* **PROBLEM DETAILS**: Give back the entire listing that follows, exactly.
==========
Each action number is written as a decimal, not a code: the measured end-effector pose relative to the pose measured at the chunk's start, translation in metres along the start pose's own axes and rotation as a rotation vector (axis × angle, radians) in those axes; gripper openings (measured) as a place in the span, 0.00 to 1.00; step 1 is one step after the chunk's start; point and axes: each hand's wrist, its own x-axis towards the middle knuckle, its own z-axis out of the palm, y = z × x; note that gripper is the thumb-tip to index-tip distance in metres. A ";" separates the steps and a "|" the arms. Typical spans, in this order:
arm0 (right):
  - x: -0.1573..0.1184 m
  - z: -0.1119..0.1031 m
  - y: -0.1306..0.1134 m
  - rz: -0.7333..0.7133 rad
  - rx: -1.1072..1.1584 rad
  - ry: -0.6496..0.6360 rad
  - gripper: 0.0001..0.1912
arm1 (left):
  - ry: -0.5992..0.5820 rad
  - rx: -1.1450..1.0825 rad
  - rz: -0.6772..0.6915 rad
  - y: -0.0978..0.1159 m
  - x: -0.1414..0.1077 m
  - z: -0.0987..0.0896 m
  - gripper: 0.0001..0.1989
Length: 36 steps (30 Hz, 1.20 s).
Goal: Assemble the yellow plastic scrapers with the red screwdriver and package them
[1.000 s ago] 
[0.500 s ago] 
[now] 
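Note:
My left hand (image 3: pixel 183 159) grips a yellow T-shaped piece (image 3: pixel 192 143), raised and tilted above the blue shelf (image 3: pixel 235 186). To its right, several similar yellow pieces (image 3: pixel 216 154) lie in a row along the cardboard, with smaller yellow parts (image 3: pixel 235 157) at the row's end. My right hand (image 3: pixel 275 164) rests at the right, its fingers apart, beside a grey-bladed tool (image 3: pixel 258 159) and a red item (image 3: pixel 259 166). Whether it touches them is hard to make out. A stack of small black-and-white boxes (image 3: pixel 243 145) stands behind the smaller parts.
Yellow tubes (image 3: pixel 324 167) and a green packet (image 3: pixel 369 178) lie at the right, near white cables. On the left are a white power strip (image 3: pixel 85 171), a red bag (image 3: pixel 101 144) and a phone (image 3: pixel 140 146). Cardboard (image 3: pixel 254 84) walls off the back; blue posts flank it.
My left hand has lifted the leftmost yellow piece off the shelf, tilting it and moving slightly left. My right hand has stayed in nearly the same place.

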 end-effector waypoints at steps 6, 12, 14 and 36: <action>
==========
* **REPLY TO THE EXERCISE**:
Each action number is written as a decimal, not a code: the measured end-effector pose relative to the pose measured at the chunk's start, translation in metres along the start pose's own axes and rotation as a rotation vector (axis × angle, radians) in those axes; gripper openings (measured) as a place in the span, 0.00 to 1.00; step 1 is one step after the chunk's start; point and axes: each hand's wrist, its own x-axis towards the middle knuckle, its own z-axis out of the palm, y = z × x; note that gripper is the thumb-tip to index-tip distance in metres. A ";" separates the steps and a "|" the arms. Typical spans, in this order:
arm0 (right):
  - x: -0.1573..0.1184 m
  - z: -0.1119..0.1031 m
  - y: -0.1306..0.1134 m
  - rz: -0.7333..0.7133 rad
  - rx: -1.1072..1.1584 rad
  - ry: -0.6496..0.6360 rad
  - gripper: 0.0001..0.1912
arm1 (left):
  - ry: -0.5992..0.5820 rad
  - rx: -1.1450..1.0825 rad
  - rz: -0.6772..0.6915 rad
  - y: -0.0978..0.1159 m
  - x: -0.1414..0.1077 m
  - z: -0.0987..0.0896 m
  - gripper: 0.0001..0.1989
Length: 36 steps (30 Hz, 1.20 s).
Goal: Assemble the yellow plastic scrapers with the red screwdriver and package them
[1.000 s ago] 
[0.500 s ago] 
[now] 
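Note:
My left hand (image 3: pixel 183 159) grips a yellow T-shaped piece (image 3: pixel 192 143), raised and tilted above the blue shelf (image 3: pixel 235 186). To its right, several similar yellow pieces (image 3: pixel 216 154) lie in a row along the cardboard, with smaller yellow parts (image 3: pixel 235 157) at the row's end. My right hand (image 3: pixel 275 164) rests at the right, its fingers apart, beside a grey-bladed tool (image 3: pixel 258 159) and a red item (image 3: pixel 259 166). Whether it touches them is hard to make out. A stack of small black-and-white boxes (image 3: pixel 243 145) stands behind the smaller parts.
Yellow tubes (image 3: pixel 324 167) and a green packet (image 3: pixel 369 178) lie at the right, near white cables. On the left are a white power strip (image 3: pixel 85 171), a red bag (image 3: pixel 101 144) and a phone (image 3: pixel 140 146). Cardboard (image 3: pixel 254 84) walls off the back; blue posts flank it.
My left hand has lifted the leftmost yellow piece off the shelf, tilting it and moving slightly left. My right hand has stayed in nearly the same place.
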
 end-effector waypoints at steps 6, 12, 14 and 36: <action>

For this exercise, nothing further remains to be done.